Developments in semiconductor processing and IC circuit design techniques during the past several years mean that it is now possible to implement continuoustime active filters with useful performance over an extremely wide frequency range. The possibility therefore exists of achieving the highly desirable goal of integrating all the filter functions required in many wireless transceiver applications. Single-chip transceivers with no external filtering components are now becoming commonplace for applications such as the Bluetooth and IEEE 802.11 standards [1, 2]. The current trend is to implement these designs using standard CMOS digital processes due to their low cost and ready availability. From the filter designer's point of view, a notable shortcoming of these current IC technologies is the loose tolerances that can be achieved on the values of on-chip components. Large variations in component values lead directly to large divergence of the achieved filter response from the intended design specifications. It is not normally possible to adjust component values after fabrication, therefore an almost universal requirement for integrated continuous time filters is the need for on-chip tuning, and the tuning system may well be the most difficult challenge in achieving satisfactory filter performance.

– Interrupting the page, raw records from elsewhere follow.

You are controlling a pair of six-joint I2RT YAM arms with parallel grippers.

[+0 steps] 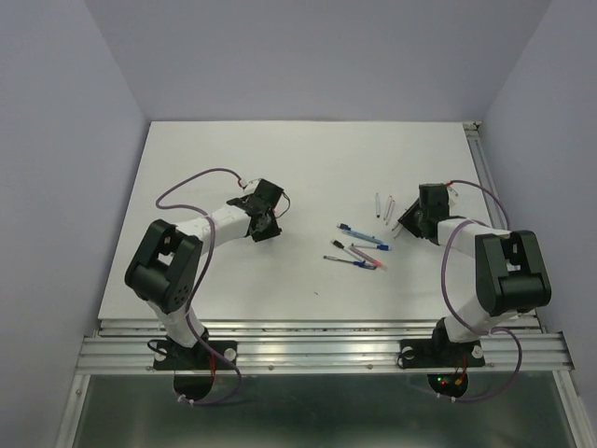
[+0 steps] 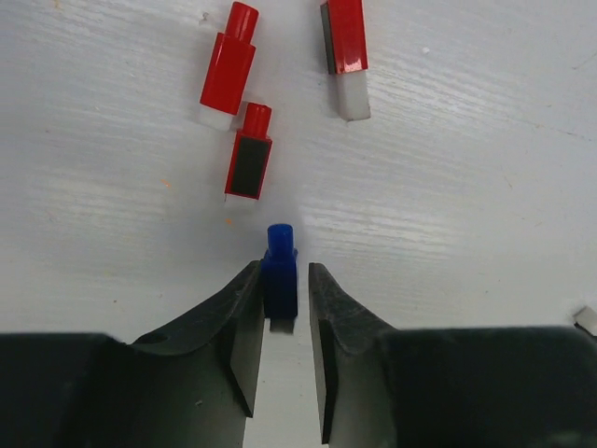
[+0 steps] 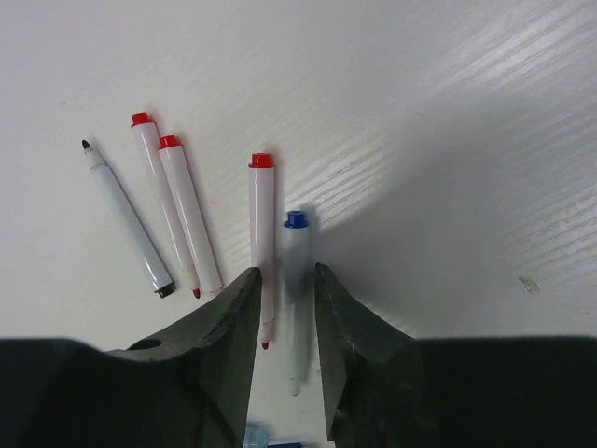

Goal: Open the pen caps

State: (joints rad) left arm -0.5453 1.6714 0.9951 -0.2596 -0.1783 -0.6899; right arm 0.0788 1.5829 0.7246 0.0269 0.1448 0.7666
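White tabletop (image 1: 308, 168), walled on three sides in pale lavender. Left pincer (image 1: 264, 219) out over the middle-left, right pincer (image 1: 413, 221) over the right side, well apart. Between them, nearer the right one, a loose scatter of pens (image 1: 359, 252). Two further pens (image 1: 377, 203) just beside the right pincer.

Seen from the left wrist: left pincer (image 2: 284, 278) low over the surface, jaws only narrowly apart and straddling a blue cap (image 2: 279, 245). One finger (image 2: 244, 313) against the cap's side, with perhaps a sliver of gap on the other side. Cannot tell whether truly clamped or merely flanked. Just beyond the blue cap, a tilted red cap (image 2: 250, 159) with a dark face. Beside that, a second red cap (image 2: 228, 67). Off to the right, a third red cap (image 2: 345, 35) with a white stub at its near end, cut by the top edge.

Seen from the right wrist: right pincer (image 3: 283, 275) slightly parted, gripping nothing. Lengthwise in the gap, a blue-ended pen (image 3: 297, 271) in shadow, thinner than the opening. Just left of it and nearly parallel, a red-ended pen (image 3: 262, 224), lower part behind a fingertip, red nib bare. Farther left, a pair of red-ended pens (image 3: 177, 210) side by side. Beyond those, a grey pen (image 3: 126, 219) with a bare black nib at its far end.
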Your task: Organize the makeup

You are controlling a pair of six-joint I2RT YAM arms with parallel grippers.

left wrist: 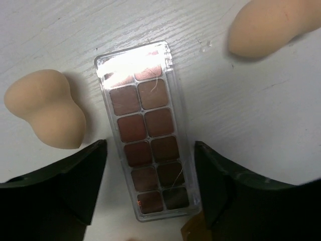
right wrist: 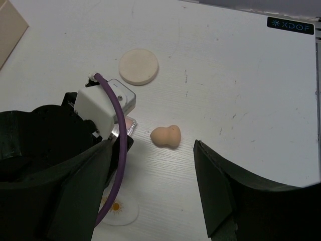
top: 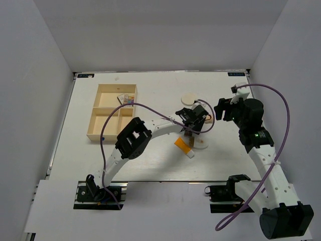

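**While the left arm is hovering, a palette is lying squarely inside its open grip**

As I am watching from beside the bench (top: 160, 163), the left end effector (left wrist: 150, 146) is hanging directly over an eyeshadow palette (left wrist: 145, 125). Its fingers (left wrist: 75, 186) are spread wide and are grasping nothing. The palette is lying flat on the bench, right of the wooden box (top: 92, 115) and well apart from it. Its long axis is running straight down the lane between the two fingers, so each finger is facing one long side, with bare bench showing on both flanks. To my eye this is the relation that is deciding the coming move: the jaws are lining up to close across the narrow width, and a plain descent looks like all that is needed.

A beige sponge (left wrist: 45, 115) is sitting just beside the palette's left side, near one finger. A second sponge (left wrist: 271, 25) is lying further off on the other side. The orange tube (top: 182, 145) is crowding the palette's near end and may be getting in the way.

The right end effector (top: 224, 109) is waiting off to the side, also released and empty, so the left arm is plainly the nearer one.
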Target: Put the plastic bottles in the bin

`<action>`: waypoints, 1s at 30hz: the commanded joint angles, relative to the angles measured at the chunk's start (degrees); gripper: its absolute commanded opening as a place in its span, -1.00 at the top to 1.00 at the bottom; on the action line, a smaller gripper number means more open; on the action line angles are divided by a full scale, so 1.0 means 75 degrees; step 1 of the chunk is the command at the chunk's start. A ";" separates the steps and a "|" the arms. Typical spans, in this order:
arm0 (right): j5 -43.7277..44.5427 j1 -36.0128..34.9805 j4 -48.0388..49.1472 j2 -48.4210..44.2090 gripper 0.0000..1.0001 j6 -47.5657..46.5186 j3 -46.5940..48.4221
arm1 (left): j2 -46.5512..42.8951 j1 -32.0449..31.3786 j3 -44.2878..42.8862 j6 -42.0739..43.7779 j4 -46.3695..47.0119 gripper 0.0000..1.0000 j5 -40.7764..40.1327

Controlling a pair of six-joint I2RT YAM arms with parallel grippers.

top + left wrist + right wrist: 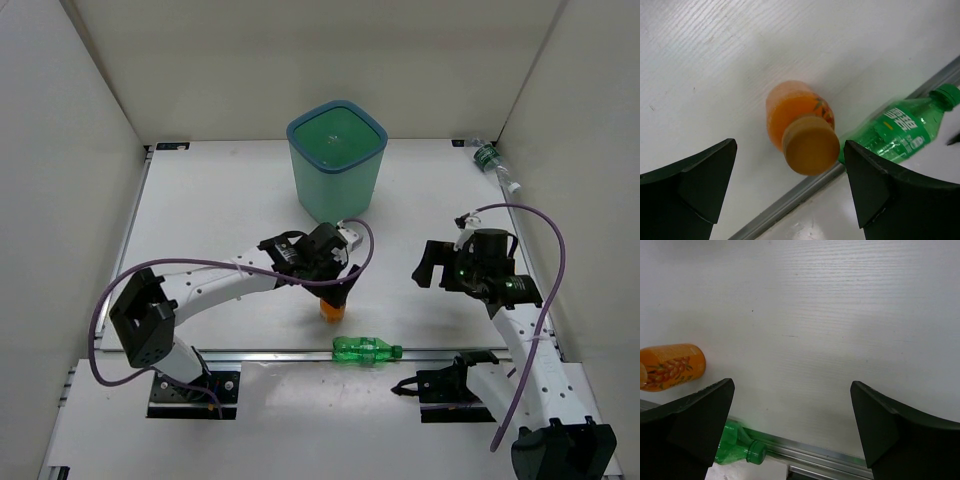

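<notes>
A stubby orange bottle [332,311] stands upright on the white table, near the front rail. My left gripper [334,288] hangs open just above it. In the left wrist view its cap [810,145] sits between the two spread fingers, apart from both, with my left gripper [790,148] around it. An all-green bottle [365,350] lies on its side along the front rail, seen too as the green bottle [900,127]. A clear bottle with a green label [494,163] lies at the far right wall. My right gripper [428,266] is open over bare table, nothing between its fingers [710,410]. The teal bin [335,190] stands at the back centre.
An aluminium rail [280,354] runs along the table's near edge, under the green bottle [737,447]. White walls close in the left, back and right sides. The orange bottle [672,365] shows at the left edge of the right wrist view.
</notes>
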State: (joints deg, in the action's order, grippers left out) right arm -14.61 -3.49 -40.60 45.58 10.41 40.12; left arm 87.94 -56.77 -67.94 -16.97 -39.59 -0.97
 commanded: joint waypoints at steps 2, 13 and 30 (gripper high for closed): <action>0.0049 -0.0156 0.0315 -0.0055 -0.98 0.0170 0.0018 | 0.0204 -0.0094 -0.0106 0.0176 0.0356 -0.94 -0.0234; -0.0079 -0.0168 0.0690 -0.0054 -0.97 0.0369 -0.0193 | 0.0040 -0.0200 -0.0269 0.0212 0.0264 0.34 -0.0820; -0.0759 -0.2509 0.0632 0.0203 -0.90 -0.0791 0.0287 | 0.0271 0.0982 -0.5140 0.1265 0.1339 0.57 -0.2845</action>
State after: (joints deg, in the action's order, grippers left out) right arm -18.55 -18.83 -37.01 46.41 7.18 39.24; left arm 89.19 -52.69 -99.46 -10.76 -36.18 -14.46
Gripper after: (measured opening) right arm 0.949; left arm 0.556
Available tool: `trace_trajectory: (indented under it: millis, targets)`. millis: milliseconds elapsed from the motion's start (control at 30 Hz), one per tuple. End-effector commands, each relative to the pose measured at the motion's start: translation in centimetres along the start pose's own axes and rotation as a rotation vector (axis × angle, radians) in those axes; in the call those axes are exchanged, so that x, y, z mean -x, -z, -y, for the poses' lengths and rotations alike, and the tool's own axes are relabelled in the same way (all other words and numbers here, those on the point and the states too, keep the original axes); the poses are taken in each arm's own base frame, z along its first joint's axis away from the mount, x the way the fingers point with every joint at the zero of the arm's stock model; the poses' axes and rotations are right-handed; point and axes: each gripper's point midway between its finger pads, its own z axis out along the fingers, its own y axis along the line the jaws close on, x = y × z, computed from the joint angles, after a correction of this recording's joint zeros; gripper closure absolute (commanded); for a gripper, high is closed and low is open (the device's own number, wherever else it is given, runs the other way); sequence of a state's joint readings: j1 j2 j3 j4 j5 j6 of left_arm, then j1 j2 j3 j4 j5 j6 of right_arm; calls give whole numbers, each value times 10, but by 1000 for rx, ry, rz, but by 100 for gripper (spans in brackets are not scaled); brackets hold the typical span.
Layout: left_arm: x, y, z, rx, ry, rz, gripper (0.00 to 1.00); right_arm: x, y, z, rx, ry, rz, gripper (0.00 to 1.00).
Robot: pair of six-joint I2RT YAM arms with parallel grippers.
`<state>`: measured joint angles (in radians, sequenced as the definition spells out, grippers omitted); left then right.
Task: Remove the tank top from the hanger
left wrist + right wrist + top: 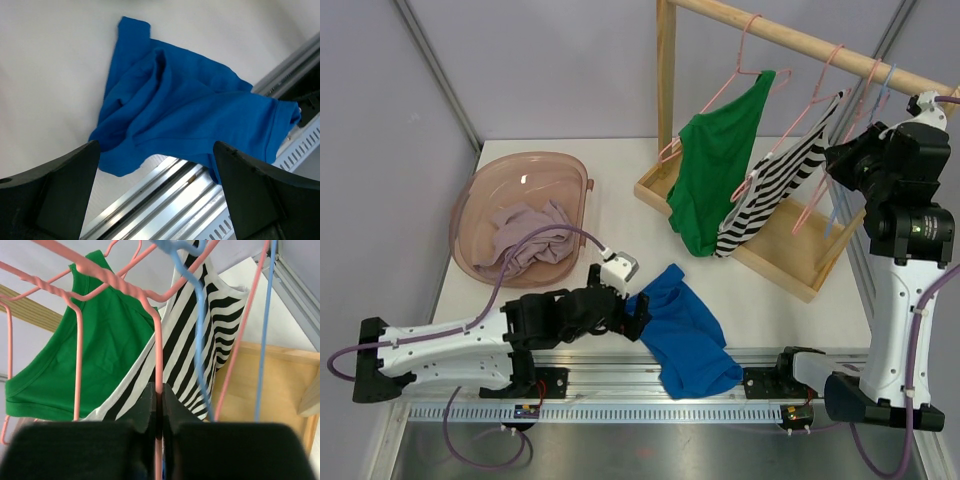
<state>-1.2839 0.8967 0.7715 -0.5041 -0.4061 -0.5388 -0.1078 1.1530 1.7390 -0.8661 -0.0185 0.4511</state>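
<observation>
top external view puts the striped tank top [775, 190] at the far right, hung from the wooden rail [790, 38]. its long axis slants from the straps high by the rail down and left toward the rack's wooden base [800, 255]. the right claw [842, 152] is raised just beside its upper end, so the cloth lies left of and below that claw.

right wrist view shows this claw pressed together on a pink hanger wire [159, 355], with the stripes just behind it. we cannot tell whether that wire belongs to the hanger carrying the stripes or to a bare one next to it. a green tank top [715, 170] hangs just left of the striped one.

the left claw [156, 150] sits low at the near edge of the desk [610, 200], fingers spread wide and gripping nothing. it is over a blue garment [190, 110], well apart from the rack. we judge the right arm far nearer, and the pull should follow the slant, down and left.
</observation>
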Motion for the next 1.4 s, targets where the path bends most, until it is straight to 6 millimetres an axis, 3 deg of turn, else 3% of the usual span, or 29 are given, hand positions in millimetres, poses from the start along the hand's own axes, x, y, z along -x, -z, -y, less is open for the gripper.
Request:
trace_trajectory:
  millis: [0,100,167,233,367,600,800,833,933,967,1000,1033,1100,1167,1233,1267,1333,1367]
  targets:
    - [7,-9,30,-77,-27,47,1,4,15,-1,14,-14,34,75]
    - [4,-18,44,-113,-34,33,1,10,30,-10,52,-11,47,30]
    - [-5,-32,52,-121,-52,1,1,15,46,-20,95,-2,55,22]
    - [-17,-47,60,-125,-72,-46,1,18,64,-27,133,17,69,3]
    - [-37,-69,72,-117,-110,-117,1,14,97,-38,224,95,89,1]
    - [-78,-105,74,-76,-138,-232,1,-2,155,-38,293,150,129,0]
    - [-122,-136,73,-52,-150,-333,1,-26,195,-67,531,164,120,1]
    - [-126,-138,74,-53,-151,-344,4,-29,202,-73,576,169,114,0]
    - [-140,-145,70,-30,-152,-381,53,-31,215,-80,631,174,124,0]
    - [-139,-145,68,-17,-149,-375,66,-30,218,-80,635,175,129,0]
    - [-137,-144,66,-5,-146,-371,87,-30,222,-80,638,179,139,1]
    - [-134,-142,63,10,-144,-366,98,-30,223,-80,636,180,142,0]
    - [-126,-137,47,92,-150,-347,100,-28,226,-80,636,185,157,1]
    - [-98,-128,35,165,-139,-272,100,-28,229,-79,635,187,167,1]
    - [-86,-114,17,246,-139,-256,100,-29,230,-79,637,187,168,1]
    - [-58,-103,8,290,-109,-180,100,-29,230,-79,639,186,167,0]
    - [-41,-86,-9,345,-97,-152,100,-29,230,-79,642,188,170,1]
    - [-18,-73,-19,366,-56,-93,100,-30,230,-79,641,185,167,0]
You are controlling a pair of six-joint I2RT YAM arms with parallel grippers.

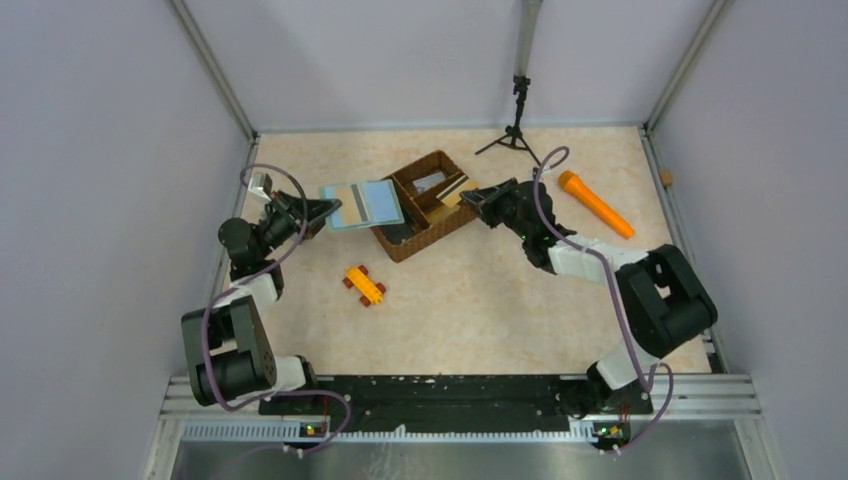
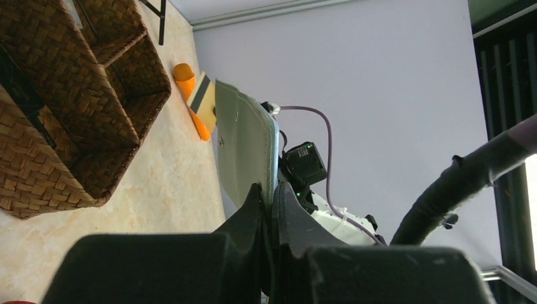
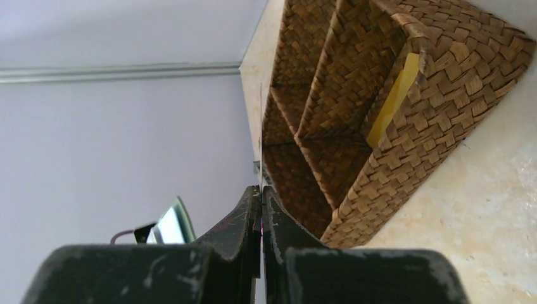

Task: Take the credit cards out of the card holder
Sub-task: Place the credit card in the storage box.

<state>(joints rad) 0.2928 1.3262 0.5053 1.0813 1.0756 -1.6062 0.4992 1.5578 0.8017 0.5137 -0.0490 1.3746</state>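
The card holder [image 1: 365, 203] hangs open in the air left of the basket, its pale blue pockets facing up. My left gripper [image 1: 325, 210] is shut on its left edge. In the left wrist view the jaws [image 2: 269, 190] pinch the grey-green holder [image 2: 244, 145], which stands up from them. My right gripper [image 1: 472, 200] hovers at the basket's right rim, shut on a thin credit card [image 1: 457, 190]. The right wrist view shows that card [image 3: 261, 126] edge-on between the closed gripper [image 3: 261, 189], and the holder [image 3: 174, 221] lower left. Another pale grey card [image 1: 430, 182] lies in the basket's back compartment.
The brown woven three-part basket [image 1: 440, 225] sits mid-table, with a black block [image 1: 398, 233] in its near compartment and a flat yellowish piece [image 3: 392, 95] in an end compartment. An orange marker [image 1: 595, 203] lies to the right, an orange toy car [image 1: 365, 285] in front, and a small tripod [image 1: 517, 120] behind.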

This chapter is divided into the following sections. Section 6.2 discusses requirements for filters in the context of fully integrated wireless transceivers, and the need for on-chip tuning systems. Section 6.3 describes methods of filter implementation. Different filter architectures including the second-order cascade, multiple loop feedback and ladder simulation are described. The most widely used techniques for filter implementation include the OTA-C and MOSFET-C techniques. The increasing operating frequency of integrated wireless transceivers and availability of on-chip inductors has led to the development of active-LC techniques. Section 6.4 discusses issues connected with filter tuning, including the difficulties introduced by circuit parasitics. Different methods of implementing filter tuning systems are outlined. Section 6.4.6 examines the special difficulties involved in tuning high-Q, high frequency filters, and describes a proposed tuning technique for the leap-frog class of bandpass filter. The chapter is summarised in Section 6.5.